Меня охватило беспокойство. Она наблюдала за мной.
— Ты боишься, Вениамин? И давно? Чего же ты боишься? Суда?
— Я? По-моему, суда могла бы бояться ты?
— Я и боялась. Но не очень. Пока не получила твоего письма, в котором ты грозился взять вину на себя.
— Ты не сможешь остановить меня, если я захочу это сделать!
— Смогу, Вениамин! Но не советую заставлять меня прибегнуть к моему средству.
Она смотрела мне прямо в глаза. Без угрозы. Просто устало.
— Неужели ты не раскаиваешься, Дина? Никогда и ни в чем?
— Ты думаешь, что после всех этих лет я стала бы донимать тебя рассказом о своем раскаянии?
— Но ты раскаиваешься?
Где-то плескалась вода, ударяясь о камни.
В ее глазах не было враждебности.

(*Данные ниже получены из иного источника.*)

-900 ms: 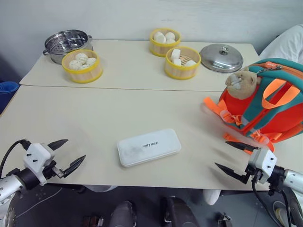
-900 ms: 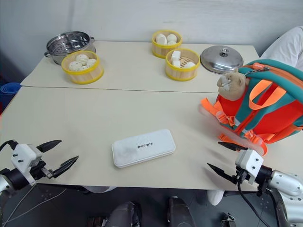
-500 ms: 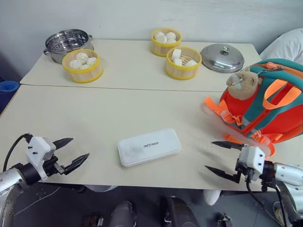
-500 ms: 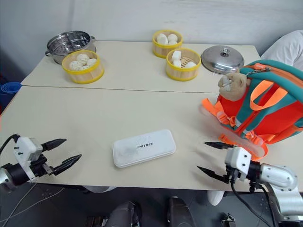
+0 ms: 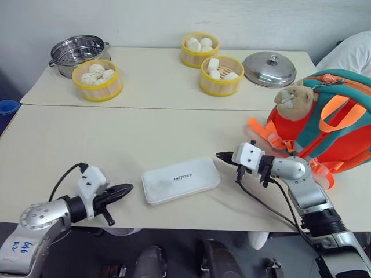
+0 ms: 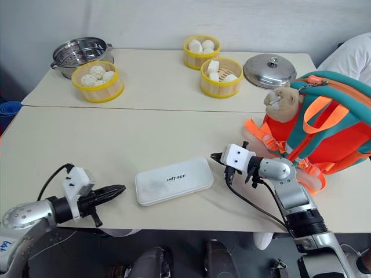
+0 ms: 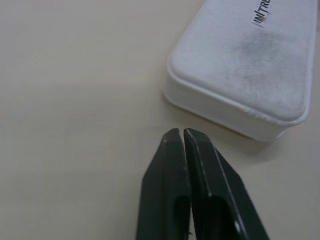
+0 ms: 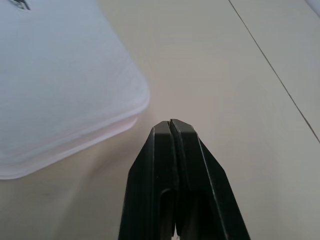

Они ничего не скрывали. Как ничего не скрывали глаза Карны и моего ребенка.
— Раскаяние — это для людей, которые считают, будто раскаяться легко.
— И ты никогда не нуждалась… в прощении?
— Кто обладает такой силой, чтобы простить Дину? Что я мог ответить на это? Сказать: Бог, и только.